> _Work to be completed_
Note each line in the data below that holds "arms", and copy it.
═══ Excerpted data
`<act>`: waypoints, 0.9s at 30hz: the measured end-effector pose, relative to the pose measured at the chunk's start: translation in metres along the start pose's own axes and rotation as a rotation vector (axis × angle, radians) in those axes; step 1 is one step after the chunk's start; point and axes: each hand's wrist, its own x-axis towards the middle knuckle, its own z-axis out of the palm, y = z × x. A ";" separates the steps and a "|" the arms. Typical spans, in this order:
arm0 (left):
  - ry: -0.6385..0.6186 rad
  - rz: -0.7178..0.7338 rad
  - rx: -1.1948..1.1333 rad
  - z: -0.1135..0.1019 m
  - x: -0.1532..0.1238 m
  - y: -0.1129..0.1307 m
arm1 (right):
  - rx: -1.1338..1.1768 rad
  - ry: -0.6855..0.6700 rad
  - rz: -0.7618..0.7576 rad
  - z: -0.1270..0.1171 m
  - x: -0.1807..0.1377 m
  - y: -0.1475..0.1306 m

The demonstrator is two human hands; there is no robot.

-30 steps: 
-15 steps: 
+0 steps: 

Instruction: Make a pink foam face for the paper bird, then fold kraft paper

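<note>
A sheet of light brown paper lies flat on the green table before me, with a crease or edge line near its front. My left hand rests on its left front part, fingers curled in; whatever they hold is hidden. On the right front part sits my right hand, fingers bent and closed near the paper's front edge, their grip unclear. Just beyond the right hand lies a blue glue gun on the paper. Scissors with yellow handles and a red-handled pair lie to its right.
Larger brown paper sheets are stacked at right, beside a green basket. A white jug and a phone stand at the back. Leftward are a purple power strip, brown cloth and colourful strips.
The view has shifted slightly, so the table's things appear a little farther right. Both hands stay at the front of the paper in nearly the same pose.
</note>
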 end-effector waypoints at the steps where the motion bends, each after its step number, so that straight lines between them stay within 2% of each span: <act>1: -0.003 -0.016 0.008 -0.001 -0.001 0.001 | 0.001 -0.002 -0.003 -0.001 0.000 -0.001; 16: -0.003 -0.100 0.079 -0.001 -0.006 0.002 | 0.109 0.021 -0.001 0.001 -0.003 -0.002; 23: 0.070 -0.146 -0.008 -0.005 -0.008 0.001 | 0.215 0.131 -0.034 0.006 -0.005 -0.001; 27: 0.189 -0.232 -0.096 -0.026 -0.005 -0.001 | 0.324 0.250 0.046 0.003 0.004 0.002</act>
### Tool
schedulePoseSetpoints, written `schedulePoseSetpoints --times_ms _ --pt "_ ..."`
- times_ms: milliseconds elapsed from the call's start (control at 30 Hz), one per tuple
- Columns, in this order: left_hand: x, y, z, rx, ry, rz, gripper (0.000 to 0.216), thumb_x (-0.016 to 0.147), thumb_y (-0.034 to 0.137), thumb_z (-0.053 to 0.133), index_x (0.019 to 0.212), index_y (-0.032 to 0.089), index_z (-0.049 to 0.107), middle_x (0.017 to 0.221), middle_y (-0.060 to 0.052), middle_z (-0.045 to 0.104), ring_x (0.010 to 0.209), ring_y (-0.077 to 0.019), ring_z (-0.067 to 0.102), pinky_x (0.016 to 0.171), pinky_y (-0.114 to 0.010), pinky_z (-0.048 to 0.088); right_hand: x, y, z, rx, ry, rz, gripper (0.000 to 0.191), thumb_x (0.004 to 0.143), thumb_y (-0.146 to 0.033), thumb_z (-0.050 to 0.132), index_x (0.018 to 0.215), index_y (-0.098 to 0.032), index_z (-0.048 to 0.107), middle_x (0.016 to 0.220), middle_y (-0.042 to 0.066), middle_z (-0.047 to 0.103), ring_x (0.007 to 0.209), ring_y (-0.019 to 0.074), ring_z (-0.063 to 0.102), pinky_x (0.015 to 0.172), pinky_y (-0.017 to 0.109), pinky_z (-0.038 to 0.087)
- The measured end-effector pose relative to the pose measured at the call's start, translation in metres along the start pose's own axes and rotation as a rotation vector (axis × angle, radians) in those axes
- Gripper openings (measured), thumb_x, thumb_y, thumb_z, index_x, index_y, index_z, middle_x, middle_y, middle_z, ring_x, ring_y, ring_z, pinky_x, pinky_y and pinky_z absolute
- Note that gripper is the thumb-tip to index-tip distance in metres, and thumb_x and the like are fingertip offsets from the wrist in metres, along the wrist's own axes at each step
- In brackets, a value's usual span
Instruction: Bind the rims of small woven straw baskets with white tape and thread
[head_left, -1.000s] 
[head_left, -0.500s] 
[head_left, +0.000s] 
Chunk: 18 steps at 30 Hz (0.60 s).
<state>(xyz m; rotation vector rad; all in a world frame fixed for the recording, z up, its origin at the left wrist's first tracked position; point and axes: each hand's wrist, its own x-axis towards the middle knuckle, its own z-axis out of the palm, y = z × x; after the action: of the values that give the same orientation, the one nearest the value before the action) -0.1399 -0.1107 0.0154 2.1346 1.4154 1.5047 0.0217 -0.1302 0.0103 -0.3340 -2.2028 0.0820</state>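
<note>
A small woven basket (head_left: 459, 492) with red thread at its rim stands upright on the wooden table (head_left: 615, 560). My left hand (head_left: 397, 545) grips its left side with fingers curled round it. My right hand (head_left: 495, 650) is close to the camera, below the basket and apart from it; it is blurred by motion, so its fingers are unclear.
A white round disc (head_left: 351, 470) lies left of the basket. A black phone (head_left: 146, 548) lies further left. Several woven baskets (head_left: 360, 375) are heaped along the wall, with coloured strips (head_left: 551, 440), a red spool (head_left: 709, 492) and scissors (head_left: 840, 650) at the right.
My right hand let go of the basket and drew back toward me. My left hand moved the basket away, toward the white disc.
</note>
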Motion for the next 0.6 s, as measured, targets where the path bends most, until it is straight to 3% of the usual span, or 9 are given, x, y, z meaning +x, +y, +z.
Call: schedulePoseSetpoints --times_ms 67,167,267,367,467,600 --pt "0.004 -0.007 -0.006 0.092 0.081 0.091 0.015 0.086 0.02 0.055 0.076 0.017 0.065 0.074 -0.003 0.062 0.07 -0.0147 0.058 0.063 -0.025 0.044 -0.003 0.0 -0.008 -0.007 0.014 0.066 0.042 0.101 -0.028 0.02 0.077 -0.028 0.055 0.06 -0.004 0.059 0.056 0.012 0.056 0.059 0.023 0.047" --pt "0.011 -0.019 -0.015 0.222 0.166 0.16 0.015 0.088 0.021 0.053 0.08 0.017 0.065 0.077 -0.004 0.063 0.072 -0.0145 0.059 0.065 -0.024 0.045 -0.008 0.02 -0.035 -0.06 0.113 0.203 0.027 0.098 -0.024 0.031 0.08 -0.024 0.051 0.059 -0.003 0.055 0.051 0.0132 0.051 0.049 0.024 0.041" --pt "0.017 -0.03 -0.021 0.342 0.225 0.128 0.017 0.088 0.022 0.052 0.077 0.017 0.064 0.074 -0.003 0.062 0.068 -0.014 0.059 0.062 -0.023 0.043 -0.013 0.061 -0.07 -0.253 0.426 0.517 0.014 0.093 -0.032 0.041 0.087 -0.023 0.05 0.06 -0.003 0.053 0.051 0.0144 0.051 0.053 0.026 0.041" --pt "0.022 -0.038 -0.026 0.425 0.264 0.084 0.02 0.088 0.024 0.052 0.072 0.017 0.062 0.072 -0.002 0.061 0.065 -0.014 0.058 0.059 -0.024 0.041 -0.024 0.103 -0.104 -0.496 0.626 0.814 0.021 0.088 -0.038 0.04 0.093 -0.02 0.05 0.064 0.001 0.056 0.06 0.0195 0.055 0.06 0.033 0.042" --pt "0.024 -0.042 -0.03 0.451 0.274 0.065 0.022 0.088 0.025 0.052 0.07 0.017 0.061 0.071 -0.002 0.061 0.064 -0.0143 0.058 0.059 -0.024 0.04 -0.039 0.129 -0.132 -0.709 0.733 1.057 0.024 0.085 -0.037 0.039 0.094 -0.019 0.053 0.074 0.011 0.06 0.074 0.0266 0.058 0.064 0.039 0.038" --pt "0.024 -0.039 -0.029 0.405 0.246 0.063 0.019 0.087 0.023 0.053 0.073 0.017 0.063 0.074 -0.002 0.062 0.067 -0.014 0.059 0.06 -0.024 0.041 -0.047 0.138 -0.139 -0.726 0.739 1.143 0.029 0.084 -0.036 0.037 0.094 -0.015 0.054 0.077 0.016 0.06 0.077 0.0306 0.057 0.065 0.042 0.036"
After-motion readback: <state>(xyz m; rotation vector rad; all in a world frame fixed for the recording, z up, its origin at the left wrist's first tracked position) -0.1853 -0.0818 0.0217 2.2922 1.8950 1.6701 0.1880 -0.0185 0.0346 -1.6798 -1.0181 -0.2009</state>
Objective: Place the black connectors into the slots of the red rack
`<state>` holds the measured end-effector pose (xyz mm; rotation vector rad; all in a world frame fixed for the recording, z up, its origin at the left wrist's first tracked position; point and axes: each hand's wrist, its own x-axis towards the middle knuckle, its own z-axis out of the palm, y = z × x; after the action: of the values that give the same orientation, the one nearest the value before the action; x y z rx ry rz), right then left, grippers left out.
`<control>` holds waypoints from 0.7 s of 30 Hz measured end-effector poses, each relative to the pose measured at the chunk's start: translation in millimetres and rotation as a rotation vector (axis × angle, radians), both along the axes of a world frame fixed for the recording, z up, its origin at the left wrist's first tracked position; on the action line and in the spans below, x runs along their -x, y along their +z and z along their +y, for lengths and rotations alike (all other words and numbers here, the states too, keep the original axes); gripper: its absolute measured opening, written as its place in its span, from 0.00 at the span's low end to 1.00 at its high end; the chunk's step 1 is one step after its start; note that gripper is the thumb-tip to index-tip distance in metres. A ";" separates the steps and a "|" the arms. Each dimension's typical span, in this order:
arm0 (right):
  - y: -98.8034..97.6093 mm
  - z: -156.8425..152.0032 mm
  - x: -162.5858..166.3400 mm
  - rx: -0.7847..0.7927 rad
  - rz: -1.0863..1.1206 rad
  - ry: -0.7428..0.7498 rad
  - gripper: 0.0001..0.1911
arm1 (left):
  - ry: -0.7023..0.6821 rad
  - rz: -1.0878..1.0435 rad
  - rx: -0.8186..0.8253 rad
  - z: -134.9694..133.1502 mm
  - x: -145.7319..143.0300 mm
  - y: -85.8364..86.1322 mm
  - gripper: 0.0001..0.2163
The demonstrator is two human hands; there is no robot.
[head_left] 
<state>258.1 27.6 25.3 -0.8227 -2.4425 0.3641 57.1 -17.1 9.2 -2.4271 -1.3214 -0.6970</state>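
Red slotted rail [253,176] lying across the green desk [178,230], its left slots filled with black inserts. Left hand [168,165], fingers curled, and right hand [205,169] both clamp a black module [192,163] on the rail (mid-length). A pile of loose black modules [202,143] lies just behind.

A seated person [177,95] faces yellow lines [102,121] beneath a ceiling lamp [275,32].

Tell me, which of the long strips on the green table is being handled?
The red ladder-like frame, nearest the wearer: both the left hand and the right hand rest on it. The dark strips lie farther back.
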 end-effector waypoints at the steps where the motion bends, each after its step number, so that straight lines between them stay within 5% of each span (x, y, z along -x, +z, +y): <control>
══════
> _Solution to this problem_
`<act>`: waypoints, 0.9s at 30hz: the measured end-effector pose, relative to the pose measured at the chunk's start: translation in metres along the start pose's own axes and rotation as a rotation vector (axis × angle, radians) in those axes; step 1 is one step after the chunk's start; point and axes: each hand's wrist, its own x-axis towards the middle knuckle, its own z-axis out of the palm, y = z × x. A ";" separates the steps and a "|" the arms. Typical spans, in this order:
`<control>` holds waypoints from 0.7 s of 30 Hz measured end-effector poses, each relative to the pose measured at the chunk's start: translation in millimetres and rotation as a rotation vector (axis × angle, radians), both along the axes of a world frame fixed for the recording, z up, its origin at the left wrist's first tracked position; on the action line and in the spans below, x runs along their -x, y along their +z and z along their +y, for lengths and rotations alike (all other words and numbers here, the states too, keep the original axes); gripper: its absolute measured opening, written as its place in its span, from 0.00 at the span's low end to 1.00 at its high end; the chunk's step 1 is one step after its start; note that gripper is the thumb-tip to index-tip distance in metres. A ";" separates the steps and a "|" the arms. Each dimension's typical span, in this order:

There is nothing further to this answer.